The city commission approved a collective bargaining agreement that covers about 15 clerical and technical employees in city hall whose contract expired June 30, 2012. The agreement slashes future pension benefits by a third.and creates a “blended” retirement system that replaces a portion of the traditional pension plan with a defined contribution to a 401k or similar retirement savings account. The defined contribution equals 4 percent of an employees pay.
Newly hired clerical employees will also forego lifetime health insurance, replaced by a 2 percent contribution to a health savings account.
Mayor Michael Estes said the agreement is something the city has been working toward for “a long time.” “This is the direction we’ve been trying to move,” he said. “Now we know it can be done. We are not going to negotiate a better deal with any other bargaining unit in the future.”
Under the agreement the employees won’t get a pay increase this contract year; raises over the next three years will equal the rate of inflation used by the state to cap increases on taxable values used to set property taxes. Tho group will get a raise of about 2.4 percent July 1, when the city’s next fiscal year begins.

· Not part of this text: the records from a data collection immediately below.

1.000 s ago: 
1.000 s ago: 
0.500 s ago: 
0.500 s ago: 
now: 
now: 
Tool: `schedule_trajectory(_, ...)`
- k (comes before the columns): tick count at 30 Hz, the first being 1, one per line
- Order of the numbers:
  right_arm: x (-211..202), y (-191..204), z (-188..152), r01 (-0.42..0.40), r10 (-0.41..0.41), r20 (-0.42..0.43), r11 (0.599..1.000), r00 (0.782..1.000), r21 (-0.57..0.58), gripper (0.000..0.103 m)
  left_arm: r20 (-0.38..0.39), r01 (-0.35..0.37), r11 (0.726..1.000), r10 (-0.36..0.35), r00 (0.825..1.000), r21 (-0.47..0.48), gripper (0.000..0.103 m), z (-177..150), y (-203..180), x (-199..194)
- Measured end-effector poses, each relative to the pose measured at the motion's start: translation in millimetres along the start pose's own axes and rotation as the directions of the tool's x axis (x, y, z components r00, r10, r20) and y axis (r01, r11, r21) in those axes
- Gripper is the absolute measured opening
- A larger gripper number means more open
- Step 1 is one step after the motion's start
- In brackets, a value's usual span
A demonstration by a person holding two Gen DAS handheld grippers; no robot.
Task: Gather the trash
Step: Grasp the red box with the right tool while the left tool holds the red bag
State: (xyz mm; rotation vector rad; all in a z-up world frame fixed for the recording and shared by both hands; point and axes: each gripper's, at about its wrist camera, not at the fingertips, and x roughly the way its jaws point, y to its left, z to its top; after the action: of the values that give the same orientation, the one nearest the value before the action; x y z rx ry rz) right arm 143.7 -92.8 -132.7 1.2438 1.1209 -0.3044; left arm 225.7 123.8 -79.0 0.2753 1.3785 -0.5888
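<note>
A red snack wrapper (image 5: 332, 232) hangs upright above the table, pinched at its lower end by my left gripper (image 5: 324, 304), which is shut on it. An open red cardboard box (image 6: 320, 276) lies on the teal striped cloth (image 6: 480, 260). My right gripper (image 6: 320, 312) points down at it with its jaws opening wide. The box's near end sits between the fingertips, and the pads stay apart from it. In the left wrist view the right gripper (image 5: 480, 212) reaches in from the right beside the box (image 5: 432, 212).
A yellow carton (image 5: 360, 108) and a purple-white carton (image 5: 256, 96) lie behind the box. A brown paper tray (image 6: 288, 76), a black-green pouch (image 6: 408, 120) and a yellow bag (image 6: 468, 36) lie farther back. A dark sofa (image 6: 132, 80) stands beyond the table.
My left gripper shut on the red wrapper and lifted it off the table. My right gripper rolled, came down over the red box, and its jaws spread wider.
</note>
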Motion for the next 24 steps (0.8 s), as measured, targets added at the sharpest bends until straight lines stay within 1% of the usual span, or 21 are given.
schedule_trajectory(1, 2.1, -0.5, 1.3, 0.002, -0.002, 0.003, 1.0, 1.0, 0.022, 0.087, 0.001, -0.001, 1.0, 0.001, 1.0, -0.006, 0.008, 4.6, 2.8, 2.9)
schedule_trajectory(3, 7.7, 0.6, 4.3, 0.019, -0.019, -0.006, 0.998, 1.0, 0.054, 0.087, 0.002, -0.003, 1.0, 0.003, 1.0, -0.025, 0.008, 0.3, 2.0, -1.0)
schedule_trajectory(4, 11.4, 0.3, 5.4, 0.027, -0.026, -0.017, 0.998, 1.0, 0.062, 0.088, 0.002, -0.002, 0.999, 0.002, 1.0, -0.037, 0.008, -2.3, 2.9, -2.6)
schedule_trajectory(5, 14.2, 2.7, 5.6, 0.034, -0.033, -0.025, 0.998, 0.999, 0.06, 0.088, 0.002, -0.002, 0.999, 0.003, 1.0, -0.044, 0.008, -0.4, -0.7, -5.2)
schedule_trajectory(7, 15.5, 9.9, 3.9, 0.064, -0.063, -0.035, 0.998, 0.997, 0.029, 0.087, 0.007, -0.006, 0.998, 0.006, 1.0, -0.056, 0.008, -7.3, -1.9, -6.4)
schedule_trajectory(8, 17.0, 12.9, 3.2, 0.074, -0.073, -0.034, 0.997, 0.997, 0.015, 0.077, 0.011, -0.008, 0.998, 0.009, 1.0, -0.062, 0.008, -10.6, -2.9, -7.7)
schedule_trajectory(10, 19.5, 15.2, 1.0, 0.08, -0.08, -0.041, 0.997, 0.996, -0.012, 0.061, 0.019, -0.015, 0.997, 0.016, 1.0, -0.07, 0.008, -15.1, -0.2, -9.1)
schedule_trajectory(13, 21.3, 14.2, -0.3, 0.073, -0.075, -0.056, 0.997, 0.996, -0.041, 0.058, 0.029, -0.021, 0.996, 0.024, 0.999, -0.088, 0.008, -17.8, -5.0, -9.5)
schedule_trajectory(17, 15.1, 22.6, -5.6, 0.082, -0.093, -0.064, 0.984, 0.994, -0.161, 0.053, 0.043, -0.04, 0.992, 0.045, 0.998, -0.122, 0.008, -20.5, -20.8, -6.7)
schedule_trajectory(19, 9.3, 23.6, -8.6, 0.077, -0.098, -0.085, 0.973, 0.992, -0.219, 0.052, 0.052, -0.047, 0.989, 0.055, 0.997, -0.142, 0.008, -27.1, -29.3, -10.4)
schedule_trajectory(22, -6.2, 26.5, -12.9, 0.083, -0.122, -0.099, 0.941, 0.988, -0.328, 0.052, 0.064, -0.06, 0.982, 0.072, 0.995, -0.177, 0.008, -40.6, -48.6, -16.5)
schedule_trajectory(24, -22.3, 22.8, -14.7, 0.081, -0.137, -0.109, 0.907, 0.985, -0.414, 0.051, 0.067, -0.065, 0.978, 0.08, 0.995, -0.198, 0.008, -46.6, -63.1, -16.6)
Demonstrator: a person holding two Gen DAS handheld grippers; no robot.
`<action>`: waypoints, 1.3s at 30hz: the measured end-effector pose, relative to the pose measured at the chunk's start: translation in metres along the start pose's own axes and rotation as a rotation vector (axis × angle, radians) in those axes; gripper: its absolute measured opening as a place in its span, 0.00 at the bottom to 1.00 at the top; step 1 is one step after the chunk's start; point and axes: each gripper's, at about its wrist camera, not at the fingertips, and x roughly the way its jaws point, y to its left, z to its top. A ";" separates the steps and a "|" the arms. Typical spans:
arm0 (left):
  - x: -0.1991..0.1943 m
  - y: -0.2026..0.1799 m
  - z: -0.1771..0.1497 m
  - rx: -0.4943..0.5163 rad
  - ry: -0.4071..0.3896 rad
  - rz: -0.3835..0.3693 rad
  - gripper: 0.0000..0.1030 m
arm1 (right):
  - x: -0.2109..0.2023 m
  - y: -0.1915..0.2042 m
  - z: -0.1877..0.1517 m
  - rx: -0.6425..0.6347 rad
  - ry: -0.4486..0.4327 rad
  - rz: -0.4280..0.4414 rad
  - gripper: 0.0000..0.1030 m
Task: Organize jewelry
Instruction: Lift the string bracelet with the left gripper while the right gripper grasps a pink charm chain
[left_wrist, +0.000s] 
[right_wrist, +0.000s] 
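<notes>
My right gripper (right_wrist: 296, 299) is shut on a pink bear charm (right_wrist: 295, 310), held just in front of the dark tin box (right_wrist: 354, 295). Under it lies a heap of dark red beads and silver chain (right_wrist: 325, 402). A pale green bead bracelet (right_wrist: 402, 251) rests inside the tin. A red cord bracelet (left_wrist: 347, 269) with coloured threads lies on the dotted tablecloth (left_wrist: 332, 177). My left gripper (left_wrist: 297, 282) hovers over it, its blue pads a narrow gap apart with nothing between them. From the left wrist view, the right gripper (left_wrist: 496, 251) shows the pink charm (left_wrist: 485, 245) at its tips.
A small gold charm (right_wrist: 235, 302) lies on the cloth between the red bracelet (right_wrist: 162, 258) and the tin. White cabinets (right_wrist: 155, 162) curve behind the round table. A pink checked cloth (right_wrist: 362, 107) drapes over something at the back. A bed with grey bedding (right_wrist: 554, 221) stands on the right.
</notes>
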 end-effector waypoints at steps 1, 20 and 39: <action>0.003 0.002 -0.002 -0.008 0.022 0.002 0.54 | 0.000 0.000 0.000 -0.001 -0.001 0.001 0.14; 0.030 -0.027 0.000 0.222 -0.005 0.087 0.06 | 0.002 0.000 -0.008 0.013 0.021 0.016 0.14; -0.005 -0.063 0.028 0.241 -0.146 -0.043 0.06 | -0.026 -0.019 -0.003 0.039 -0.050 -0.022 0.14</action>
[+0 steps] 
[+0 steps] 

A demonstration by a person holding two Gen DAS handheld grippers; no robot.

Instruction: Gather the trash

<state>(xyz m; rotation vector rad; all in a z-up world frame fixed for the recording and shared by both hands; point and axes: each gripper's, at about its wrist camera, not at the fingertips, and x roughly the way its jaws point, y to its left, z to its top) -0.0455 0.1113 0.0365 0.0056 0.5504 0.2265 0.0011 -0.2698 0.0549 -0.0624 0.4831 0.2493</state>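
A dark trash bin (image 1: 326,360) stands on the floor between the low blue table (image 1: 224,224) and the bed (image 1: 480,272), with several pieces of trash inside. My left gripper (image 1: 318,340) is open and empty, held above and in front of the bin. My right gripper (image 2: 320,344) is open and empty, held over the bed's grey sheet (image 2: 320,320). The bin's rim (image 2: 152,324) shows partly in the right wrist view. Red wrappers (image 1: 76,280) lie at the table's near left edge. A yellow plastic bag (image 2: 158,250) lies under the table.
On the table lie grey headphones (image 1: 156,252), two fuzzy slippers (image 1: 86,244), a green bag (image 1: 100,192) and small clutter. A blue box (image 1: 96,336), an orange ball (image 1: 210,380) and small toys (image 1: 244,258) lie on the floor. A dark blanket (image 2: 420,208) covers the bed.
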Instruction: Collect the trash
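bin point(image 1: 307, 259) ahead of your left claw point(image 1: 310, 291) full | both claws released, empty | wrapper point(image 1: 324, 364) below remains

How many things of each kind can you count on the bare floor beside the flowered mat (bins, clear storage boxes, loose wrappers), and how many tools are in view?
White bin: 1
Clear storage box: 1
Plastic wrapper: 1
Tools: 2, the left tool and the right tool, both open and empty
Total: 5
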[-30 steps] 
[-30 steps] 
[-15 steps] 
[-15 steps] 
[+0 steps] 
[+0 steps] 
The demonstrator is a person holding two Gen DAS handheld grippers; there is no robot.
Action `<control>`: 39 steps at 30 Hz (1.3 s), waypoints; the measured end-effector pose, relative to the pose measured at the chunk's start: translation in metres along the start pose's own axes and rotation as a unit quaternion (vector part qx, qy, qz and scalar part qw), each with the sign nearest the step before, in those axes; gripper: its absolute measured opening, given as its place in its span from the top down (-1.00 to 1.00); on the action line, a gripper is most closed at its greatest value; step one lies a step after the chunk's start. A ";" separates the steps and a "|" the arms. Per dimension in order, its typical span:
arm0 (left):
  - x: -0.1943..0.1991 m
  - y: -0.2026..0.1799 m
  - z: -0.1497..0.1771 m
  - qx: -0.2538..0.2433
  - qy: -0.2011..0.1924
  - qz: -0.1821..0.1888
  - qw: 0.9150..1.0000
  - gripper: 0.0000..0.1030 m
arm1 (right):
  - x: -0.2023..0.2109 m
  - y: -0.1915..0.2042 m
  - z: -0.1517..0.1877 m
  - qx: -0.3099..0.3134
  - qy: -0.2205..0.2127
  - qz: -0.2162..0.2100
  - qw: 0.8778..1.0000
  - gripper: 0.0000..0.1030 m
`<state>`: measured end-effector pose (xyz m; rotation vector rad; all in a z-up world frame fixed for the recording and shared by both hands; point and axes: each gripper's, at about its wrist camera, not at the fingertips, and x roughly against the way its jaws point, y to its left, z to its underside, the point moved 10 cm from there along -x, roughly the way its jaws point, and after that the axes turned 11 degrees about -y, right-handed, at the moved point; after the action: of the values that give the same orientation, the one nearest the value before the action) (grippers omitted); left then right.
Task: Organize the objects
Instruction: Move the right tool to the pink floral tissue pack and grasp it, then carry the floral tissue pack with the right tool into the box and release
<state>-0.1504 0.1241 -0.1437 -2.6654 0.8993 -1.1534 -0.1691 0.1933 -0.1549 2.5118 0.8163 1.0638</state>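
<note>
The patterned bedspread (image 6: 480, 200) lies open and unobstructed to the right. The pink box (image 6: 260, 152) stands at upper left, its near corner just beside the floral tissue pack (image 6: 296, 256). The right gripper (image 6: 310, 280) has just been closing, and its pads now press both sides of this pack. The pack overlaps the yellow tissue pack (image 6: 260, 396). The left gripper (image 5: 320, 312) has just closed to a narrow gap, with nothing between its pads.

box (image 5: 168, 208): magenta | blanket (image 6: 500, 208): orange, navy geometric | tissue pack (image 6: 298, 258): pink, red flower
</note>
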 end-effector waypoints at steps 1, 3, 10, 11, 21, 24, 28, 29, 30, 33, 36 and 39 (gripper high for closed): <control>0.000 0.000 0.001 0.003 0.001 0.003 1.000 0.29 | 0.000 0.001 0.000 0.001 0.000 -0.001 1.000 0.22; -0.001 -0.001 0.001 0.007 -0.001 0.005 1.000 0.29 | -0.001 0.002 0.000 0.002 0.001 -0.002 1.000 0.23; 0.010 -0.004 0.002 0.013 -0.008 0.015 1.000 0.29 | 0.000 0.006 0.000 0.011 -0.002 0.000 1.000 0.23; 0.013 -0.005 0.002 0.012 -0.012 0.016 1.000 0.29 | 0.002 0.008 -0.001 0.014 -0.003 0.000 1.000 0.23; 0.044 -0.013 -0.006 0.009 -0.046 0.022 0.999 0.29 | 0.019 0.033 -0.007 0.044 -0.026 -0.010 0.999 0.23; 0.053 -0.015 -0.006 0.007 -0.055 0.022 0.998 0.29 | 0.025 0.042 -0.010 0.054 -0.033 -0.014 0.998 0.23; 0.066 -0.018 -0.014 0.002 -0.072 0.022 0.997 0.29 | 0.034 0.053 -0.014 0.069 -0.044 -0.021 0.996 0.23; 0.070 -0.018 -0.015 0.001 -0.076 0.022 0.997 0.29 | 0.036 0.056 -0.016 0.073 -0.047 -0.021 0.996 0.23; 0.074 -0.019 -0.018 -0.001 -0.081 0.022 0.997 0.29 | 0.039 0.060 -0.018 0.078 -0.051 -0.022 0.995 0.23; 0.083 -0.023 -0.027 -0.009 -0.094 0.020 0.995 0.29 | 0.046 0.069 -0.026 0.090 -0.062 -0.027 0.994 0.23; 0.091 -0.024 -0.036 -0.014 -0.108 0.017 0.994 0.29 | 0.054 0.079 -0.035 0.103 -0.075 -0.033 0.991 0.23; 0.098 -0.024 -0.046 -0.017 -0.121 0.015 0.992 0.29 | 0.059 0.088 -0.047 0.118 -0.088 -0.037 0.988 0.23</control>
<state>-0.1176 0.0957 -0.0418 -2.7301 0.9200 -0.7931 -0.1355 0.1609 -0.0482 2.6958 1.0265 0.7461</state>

City officials have been wrestling with ways to deal with a $27 million unfunded liability in pension plans created by the stock market collapse of the last decade. Pension formula changes will help reduce that liability, City Manager Ben Bifoss said.
Commissioner Mike Gillman, who has sounded the alarm about mounting pension debt voted no because the contract will go into effect before the state’s new Right to Work law goes into effect, which means employees will still have to pay union dues.
The contract reflects a new reality for city workers, one that many in the private sector have been living with for years. Private employee pension programs have been slashed or eliminated; in many cases employer contributions to 401K programs have ended. It’s part of the ongoing pain from the Great Recession and the fiscal recklessness that led to the crash of the housing market and the domino effect it had on the economy.
The winners here — and there are winners, despite the pain the new contract and future ones like it may cause city employees — will be taxpayers. Reducing the unfunded liability reduces future tax burdens, and, like it or not, had to be done.